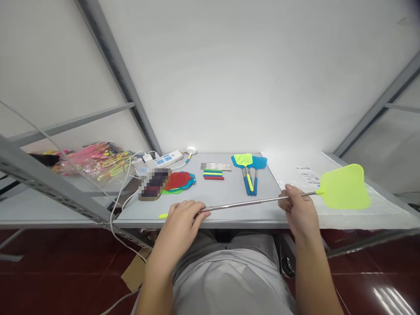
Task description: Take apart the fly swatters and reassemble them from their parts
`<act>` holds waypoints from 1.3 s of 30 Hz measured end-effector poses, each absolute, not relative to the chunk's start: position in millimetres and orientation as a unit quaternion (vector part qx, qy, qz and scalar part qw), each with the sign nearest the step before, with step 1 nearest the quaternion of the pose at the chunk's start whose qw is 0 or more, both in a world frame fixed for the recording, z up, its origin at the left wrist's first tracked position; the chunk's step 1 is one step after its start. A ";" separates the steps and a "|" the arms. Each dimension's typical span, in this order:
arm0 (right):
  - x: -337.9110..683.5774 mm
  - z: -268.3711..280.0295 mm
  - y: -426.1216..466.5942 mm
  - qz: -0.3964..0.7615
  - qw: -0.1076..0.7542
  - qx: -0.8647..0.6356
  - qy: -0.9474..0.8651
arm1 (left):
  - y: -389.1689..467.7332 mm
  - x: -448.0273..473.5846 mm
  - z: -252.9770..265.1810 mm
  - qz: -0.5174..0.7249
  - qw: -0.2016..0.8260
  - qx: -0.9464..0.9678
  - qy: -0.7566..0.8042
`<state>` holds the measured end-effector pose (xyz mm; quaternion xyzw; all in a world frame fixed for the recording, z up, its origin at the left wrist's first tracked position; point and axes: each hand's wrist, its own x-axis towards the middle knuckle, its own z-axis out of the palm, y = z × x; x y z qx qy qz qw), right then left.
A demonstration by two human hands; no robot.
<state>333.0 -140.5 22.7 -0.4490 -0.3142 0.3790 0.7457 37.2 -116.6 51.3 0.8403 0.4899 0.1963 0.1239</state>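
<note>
A yellow-green fly swatter (345, 187) with an extended metal telescopic rod lies level across my view, its head at the right. My left hand (184, 221) is closed round the rod's handle end, and a yellow handle tip sticks out past it. My right hand (297, 205) grips the rod close to the swatter head. Behind the rod, several short fly swatters (250, 175) with blue and yellow heads lie together. Left of them are a row of metal rods (215, 166) and a few coloured handles (213, 174). Loose swatter heads (179, 180) in red, blue and green are stacked farther left.
A pixelated dark object (154, 183) lies beside the stacked heads. Behind it are a white power strip (169, 159) and cables. A white plastic bag (292, 170) covers the table's right side. Bagged colourful items (101, 162) sit on the left shelf, beyond a metal post (65, 175).
</note>
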 end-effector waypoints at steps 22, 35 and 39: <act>330.7 -0.4 -139.9 0.270 0.830 -0.437 -0.214 | -95.2 48.5 14.2 0.319 -0.060 0.824 0.464; 284.7 -13.3 -128.7 0.323 0.797 -0.453 -0.236 | -103.5 53.5 21.7 0.295 -0.050 0.831 0.470; 243.9 -30.9 -132.9 0.444 0.639 -0.495 -0.388 | -111.2 73.9 21.0 0.294 -0.032 0.845 0.447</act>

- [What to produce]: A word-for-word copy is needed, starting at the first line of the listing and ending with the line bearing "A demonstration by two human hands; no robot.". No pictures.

- [Answer to this problem]:
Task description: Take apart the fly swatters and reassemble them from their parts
`<act>` holds waypoints from 1.3 s of 30 Hz measured end-effector poses, each absolute, not relative to the chunk's start: position in millimetres and orientation as a unit quaternion (vector part qx, qy, qz and scalar part qw), each with the sign nearest the step before, with step 1 nearest the quaternion of the pose at the chunk's start whose qw is 0 or more, both in a world frame fixed for the recording, z up, its origin at the left wrist's first tracked position; the chunk's step 1 is one step after its start. A ";" separates the steps and a "|" the arms. Each dimension's typical span, in this order:
arm0 (right):
  - x: -337.9110..683.5774 mm
  - z: -268.3711..280.0295 mm
  - y: -426.1216..466.5942 mm
  - qz: -0.3964..0.7615
  - qw: -0.1076..0.7542
  - qx: -0.8647..0.6356
  - qy: -0.9474..0.8651
arm1 (left):
  - y: -389.1689..467.7332 mm
  - x: -448.0273..473.5846 mm
  - z: -252.9770..265.1810 mm
  - qz: -0.5174..0.7249
  - qw: -0.2016..0.8260
  - qx: -0.9464..0.9678
  - qy: -0.7566..0.8042
`<state>` holds the measured end-effector pose (xyz mm; quaternion xyzw; all in a world frame fixed for the recording, z up, its origin at the left wrist's first tracked position; point and axes: each hand's wrist, its own x-axis towards the middle knuckle, its own z-axis out of the palm, y = z × x; x y z qx qy qz qw), right then left.
A demonstration by two human hands; no robot.

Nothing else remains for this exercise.